まぁ死んだことも無いし、わかるわけが無い。

それに、もうひとつふたつ、気になる事がある。


「こっちにお前がいるって事は他にも知り合いがいる可能性あるな」


「まぁねぇ」


「あと、俺は死んだのか? 異世界転生っつったらまず死ぬのが定番だろ?」


「あー、よく分からん」


「なんで分かんねーんだよ」


「そういう情報は入ってきてないって意味。同時期に飛んだとしたら分からなくても当然でしょ?」


ユウキにしては最もなことを言う。

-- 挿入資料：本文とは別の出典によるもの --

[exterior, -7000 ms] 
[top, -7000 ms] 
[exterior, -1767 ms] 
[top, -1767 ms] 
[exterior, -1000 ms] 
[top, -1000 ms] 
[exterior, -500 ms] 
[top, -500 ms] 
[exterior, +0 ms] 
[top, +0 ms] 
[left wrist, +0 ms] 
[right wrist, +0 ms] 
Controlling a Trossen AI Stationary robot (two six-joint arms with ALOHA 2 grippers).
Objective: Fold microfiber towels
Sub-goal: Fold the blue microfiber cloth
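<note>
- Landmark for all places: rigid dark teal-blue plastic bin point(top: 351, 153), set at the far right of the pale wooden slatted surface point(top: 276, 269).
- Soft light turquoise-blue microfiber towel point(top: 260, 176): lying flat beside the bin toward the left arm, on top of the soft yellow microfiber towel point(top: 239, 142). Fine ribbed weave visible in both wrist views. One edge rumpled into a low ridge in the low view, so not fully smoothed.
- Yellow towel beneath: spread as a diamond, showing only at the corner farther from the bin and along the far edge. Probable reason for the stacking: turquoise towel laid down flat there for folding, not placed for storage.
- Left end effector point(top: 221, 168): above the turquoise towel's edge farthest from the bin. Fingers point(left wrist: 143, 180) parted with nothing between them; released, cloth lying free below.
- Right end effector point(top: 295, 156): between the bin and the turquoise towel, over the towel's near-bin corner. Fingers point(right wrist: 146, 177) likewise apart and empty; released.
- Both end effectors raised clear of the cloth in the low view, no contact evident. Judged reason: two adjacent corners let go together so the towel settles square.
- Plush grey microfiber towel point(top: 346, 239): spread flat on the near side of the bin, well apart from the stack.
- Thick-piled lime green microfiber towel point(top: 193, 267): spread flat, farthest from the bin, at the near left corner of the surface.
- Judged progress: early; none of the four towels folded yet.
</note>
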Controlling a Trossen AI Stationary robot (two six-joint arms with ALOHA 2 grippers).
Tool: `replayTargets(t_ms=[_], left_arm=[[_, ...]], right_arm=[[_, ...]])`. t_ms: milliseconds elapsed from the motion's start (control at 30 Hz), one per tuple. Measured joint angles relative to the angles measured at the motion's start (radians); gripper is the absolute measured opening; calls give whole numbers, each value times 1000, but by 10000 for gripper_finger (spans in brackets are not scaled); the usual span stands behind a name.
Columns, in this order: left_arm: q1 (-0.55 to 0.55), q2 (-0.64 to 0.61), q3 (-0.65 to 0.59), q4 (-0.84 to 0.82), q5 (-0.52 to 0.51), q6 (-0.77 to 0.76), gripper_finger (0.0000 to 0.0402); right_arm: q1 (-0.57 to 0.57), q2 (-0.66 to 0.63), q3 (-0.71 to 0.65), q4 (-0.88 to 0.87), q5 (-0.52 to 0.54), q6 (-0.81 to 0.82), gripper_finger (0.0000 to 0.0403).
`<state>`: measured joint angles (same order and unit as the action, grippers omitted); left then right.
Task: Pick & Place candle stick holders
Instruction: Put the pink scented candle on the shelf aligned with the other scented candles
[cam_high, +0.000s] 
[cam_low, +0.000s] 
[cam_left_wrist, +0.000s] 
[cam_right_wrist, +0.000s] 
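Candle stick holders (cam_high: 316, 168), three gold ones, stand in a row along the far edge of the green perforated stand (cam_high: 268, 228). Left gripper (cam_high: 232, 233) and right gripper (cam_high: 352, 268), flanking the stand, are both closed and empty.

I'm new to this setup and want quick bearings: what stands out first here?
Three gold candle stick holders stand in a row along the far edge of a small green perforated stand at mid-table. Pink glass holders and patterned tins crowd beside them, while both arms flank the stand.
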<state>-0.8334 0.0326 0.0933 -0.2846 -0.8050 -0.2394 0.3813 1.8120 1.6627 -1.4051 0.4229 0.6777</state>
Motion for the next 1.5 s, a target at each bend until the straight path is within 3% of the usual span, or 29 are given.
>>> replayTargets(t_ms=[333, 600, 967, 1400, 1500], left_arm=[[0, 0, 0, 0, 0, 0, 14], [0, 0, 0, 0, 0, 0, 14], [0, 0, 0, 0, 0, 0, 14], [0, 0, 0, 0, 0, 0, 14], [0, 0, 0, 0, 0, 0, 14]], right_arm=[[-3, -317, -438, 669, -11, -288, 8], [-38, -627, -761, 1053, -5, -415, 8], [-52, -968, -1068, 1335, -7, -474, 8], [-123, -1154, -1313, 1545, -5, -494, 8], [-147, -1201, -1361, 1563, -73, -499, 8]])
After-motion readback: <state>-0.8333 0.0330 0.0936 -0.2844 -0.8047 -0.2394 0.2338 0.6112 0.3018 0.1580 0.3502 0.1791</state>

だが、『ここまで』同時期に人が死ぬことがあるのだろうか? ハルマは首を傾げる。


転生時、一緒にいたわけでもあるまいし。


ハルマとユウキの状況から、転生時の記憶が抜け落ちていることが分かるため、一緒にトラックに轢かれるなどして死亡し、別の場所に飛ばされた可能性も考えられるが……。


悩んでいても仕方がない。


「今はユウキを殴るしかないか」


「なんで!?」


ユウキが久しぶりに素っ頓狂な声を上げる。

まぁさっきとは違う、金切り声に近いものだが……。


「いや、冗談冗談」


「やめてよ、先輩が言うとシャレになんないから……」


頭を抱えてうずくまったユウキは涙目で顔を上げる。

いやー、武力制圧系ハーレム超楽しい、と心の中で思いっきりゲスなことを呟きつつ、ハルマはダンゴムシに向き直る。


死んでた。


ダンゴムシ、死んでた。


誰の目にも明らかに、死んでた。


幼稚園児がお墓立てても問題ないくらいに、死んでた。


いい加減しつこいだろうけど、まだまだ言うぞ、死んでた。


ゲシュタルト崩壊起こしそうだからこれで最後にするけど、死んでた。


「…あーあ」


これにてハルマは、3人から怒られることが確定してしまったのでした。めでたしめでたし。